WooCommerce powers approximately 23% of the top one million e-commerce websites. Its appeal is clear: you own your platform, you control everything, and the plugin ecosystem can extend it to do almost anything. But that same openness is exactly why WooCommerce stores accumulate UX problems faster than stores on more constrained platforms.
Most WooCommerce stores start with a theme, add WooCommerce, then gradually install plugins to fill gaps. A review plugin here. An upsell plugin there. A wishlist plugin, a loyalty plugin, a shipping calculator, a chat widget. Six months later, the store has 35 active plugins, and nobody knows which ones conflict with each other. The customer-facing result: buttons that don't work in Firefox, checkout forms that lose data on mobile, and add-to-cart buttons that sometimes work and sometimes don't.
Themes like Flatsome and Divi are popular in the WooCommerce ecosystem and technically capable. But they load significant amounts of CSS and JavaScript that affect Core Web Vitals scores. A Divi-powered WooCommerce store with 30 plugins often scores poorly on Largest Contentful Paint and Total Blocking Time, two metrics that directly correlate with conversion rate.

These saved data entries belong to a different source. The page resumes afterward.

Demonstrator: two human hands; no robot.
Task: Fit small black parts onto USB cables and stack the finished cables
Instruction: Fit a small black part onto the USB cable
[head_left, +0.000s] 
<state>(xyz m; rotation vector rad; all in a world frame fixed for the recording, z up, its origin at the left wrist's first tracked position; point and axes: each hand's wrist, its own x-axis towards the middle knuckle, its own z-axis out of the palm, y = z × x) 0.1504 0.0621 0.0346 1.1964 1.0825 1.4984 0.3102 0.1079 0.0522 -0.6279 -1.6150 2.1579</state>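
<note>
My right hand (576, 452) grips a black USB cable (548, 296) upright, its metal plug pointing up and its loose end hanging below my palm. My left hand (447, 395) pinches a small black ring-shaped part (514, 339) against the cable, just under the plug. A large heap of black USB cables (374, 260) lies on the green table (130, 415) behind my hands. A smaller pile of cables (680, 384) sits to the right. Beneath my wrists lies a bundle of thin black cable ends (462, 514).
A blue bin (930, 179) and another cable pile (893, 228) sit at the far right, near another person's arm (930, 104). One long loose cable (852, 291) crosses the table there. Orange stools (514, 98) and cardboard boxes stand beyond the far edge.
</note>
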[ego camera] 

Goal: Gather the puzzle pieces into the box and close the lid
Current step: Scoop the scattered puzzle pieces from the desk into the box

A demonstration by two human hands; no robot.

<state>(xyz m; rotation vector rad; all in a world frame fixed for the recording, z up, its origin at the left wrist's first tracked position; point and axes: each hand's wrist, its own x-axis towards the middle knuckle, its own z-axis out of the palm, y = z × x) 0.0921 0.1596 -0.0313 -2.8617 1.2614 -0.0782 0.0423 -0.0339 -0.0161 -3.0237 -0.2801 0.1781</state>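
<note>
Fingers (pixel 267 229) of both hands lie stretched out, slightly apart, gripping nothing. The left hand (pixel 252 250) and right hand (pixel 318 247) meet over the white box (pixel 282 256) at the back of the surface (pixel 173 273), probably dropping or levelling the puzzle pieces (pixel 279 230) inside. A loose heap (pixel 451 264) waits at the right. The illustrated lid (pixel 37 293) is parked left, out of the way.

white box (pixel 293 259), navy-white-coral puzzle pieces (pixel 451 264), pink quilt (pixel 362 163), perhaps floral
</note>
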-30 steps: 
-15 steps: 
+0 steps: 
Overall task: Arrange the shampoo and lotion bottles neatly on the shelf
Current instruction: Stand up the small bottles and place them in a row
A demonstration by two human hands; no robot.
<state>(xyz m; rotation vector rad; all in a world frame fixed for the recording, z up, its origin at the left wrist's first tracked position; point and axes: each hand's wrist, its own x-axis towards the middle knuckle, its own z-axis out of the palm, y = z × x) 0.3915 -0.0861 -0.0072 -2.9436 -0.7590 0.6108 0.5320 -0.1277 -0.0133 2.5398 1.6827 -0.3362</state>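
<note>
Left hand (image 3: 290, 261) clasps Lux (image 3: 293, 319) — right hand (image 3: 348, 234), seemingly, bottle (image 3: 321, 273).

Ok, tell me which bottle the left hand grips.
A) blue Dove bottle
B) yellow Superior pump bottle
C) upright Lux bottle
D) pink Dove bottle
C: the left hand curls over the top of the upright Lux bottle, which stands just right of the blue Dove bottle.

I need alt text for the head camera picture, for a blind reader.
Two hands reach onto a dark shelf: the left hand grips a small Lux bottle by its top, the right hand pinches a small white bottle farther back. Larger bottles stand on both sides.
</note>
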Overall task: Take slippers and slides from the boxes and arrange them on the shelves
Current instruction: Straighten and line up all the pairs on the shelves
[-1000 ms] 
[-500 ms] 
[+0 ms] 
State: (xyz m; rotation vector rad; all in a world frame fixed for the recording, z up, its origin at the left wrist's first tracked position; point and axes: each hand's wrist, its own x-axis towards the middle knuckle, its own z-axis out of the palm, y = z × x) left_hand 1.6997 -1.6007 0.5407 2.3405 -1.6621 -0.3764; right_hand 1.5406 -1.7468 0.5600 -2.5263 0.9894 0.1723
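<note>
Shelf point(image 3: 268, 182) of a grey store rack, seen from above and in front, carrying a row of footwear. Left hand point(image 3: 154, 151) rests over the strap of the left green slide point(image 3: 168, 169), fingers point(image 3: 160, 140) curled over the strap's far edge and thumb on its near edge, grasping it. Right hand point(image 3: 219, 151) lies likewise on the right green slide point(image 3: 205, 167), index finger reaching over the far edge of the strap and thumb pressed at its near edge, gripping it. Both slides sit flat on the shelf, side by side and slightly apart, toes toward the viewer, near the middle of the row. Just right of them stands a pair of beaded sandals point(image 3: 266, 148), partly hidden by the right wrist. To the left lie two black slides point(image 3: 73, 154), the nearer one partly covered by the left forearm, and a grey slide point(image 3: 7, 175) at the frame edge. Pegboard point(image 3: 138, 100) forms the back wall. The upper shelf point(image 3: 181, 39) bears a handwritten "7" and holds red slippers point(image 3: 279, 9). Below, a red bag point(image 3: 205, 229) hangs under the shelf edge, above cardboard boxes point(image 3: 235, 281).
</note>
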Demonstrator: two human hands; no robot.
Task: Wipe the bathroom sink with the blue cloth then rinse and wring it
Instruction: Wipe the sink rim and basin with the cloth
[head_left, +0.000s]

The checkout is where this becomes most expensive. WooCommerce's checkout can be heavily customized, which means it can be heavily broken. Custom fields, conditional logic, custom payment gateway integrations, and checkout page builders all introduce risk. A checkout that has been customized without end-to-end testing across devices and browsers is a checkout that's quietly losing orders.